------ ENTRIES SUPPLIED

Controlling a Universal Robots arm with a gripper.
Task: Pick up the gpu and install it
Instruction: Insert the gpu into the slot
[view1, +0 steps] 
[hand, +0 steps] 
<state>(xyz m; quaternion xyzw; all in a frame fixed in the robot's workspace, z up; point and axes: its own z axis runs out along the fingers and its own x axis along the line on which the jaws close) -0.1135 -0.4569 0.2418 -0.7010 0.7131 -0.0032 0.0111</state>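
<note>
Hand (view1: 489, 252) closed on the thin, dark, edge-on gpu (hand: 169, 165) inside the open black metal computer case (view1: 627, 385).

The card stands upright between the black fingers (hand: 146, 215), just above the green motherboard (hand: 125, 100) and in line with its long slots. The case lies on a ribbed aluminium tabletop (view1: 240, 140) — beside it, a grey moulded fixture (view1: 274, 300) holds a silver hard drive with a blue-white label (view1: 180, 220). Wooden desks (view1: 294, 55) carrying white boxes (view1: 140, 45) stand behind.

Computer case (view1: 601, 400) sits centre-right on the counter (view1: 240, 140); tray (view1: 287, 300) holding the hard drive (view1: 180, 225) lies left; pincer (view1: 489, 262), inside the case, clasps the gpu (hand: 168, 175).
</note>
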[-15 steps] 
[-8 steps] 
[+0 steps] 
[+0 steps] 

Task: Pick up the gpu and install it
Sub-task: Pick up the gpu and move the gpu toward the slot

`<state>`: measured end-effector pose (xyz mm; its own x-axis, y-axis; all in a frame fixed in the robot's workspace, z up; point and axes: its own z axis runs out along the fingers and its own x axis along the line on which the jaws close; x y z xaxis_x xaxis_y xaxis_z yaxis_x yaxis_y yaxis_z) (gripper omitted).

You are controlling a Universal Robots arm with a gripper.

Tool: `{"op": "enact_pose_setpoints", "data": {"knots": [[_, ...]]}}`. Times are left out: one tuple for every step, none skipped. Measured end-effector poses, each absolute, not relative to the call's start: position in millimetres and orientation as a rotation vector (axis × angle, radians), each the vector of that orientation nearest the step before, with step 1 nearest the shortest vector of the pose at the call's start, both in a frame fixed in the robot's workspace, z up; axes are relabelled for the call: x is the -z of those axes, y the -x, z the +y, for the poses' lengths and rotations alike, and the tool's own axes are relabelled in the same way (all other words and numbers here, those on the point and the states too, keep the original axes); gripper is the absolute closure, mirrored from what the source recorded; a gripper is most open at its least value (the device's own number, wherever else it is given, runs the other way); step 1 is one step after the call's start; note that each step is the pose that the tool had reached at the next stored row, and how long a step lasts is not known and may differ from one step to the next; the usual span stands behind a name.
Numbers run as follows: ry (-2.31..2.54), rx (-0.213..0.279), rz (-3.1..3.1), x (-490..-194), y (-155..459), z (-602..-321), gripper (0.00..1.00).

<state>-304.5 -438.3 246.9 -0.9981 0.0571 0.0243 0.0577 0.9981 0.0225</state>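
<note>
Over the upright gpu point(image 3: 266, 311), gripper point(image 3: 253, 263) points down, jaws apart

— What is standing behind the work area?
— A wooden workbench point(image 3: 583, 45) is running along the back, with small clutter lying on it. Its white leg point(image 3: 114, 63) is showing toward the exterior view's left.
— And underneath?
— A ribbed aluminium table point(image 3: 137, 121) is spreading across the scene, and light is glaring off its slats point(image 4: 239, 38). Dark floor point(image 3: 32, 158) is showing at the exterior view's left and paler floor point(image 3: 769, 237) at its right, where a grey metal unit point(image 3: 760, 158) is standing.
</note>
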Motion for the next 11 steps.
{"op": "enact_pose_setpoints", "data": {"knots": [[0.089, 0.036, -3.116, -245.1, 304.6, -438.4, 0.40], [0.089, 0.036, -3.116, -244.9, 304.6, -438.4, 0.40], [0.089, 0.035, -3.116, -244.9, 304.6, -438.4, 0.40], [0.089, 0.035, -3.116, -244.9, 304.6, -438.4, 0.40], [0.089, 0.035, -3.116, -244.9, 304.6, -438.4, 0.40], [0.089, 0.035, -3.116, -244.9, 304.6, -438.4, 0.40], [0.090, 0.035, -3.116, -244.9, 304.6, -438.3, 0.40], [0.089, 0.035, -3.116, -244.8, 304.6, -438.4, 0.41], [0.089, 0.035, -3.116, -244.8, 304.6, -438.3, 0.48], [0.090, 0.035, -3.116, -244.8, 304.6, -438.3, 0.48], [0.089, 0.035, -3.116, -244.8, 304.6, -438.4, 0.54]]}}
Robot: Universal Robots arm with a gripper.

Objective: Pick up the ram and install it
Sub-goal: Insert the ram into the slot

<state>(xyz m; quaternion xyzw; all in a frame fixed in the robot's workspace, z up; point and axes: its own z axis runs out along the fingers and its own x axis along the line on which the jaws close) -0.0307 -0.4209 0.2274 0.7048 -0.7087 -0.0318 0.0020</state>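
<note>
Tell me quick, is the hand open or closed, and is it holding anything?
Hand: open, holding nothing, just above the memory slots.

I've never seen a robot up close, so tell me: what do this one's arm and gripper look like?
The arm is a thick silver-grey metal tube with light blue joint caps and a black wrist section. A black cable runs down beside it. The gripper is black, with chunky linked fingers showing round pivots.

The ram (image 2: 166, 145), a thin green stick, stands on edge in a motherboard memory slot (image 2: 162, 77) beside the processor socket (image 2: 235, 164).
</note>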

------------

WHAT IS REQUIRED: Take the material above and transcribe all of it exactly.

RESPONSE:
Controlling a Universal Robots arm with a gripper.
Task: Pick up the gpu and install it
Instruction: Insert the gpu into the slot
[view1, +0 steps] 
[hand, +0 steps] 
<state>(xyz m; quaternion xyzw; all in a frame fixed in the robot's workspace, z up; point and axes: its own z axis runs out along the fingers and its own x axis along the line on which the jaws close) -0.1135 -0.4569 0.2418 -0.7010 0.7131 -0.0032 0.0111</state>
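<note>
Hand (view1: 489, 252) closed on the thin, dark, edge-on gpu (hand: 169, 165) inside the open black metal computer case (view1: 627, 385).

The card stands upright between the black fingers (hand: 146, 215), just above the green motherboard (hand: 125, 100) and in line with its long slots. The case lies on a ribbed aluminium tabletop (view1: 240, 140) — beside it, a grey moulded fixture (view1: 274, 300) holds a silver hard drive with a blue-white label (view1: 180, 220). Wooden desks (view1: 294, 55) carrying white boxes (view1: 140, 45) stand behind.

Computer case (view1: 601, 400) sits centre-right on the counter (view1: 240, 140); tray (view1: 287, 300) holding the hard drive (view1: 180, 225) lies left; pincer (view1: 489, 262), inside the case, clasps the gpu (hand: 168, 175).
</note>
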[-15 steps] 
[-8 steps] 
[+0 steps] 
[+0 steps] 

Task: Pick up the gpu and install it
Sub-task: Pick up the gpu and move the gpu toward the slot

`<state>`: measured end-effector pose (xyz mm; its own x-axis, y-axis; all in a frame fixed in the robot's workspace, z up; point and axes: its own z axis runs out along the fingers and its own x axis along the line on which the jaws close; x y z xaxis_x xaxis_y xaxis_z yaxis_x yaxis_y yaxis_z) (gripper omitted).

You are controlling a Universal Robots arm with a gripper.

Tool: `{"op": "enact_pose_setpoints", "data": {"knots": [[_, ...]]}}`. Times are left out: one tuple for every step, none skipped. Measured end-effector poses, each absolute, not relative to the call's start: position in millimetres and orientation as a rotation vector (axis × angle, radians), each the vector of that orientation nearest the step before, with step 1 nearest the shortest vector of the pose at the call's start, both in a frame fixed in the robot's workspace, z up; axes are relabelled for the call: x is the -z of those axes, y the -x, z the +y, for the poses' lengths and rotations alike, and the tool's own axes are relabelled in the same way (all other words and numbers here, those on the point and the states too, keep the original axes); gripper is the absolute closure, mirrored from what the source recorded; a gripper is most open at its least value (the device's own number, wherever else it is given, runs the other way); step 1 is one step after the call's start; note that each step is the pose that the tool had reached at the next stored row, and how long a step lasts is not known and may differ from one step to the next; the usual span stands behind a name.
Numbers run as follows: ry (-2.31..2.54), rx (-0.213..0.279), rz (-3.1..3.1), x (-490..-194), y (-155..459), z (-602..-321), gripper (0.00..1.00).

<state>-304.5 -438.3 246.9 -0.9981 0.0571 0.0243 0.0577 0.9981 0.0225</state>
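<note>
Over the upright gpu point(image 3: 266, 311), gripper point(image 3: 253, 263) points down, jaws apart

— What is standing behind the work area?
— A wooden workbench point(image 3: 583, 45) is running along the back, with small clutter lying on it. Its white leg point(image 3: 114, 63) is showing toward the exterior view's left.
— And underneath?
— A ribbed aluminium table point(image 3: 137, 121) is spreading across the scene, and light is glaring off its slats point(image 4: 239, 38). Dark floor point(image 3: 32, 158) is showing at the exterior view's left and paler floor point(image 3: 769, 237) at its right, where a grey metal unit point(image 3: 760, 158) is standing.
</note>
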Motion for the next 11 steps.
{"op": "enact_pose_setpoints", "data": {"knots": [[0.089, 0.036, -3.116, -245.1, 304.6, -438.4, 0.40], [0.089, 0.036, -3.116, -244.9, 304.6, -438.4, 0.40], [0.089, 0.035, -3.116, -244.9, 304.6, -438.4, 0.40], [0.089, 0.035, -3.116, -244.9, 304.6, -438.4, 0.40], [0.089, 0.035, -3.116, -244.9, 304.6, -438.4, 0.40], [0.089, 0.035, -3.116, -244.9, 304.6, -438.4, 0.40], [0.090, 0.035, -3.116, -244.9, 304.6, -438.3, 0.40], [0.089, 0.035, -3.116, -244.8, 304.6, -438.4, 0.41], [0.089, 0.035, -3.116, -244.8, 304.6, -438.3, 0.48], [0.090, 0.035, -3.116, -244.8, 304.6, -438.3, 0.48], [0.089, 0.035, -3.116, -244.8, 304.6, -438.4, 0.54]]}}
Robot: Universal Robots arm with a gripper.

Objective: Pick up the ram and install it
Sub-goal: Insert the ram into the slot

<state>(xyz m; quaternion xyzw; all in a frame fixed in the robot's workspace, z up; point and axes: its own z axis runs out along the fingers and its own x axis along the line on which the jaws close) -0.0307 -0.4209 0.2274 0.7048 -0.7087 -0.0318 0.0020</state>
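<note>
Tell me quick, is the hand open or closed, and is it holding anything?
Hand: open, holding nothing, just above the memory slots.

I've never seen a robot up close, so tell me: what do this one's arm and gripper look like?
The arm is a thick silver-grey metal tube with light blue joint caps and a black wrist section. A black cable runs down beside it. The gripper is black, with chunky linked fingers showing round pivots.

The ram (image 2: 166, 145), a thin green stick, stands on edge in a motherboard memory slot (image 2: 162, 77) beside the processor socket (image 2: 235, 164).
</note>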

No more output is expected for this exercise.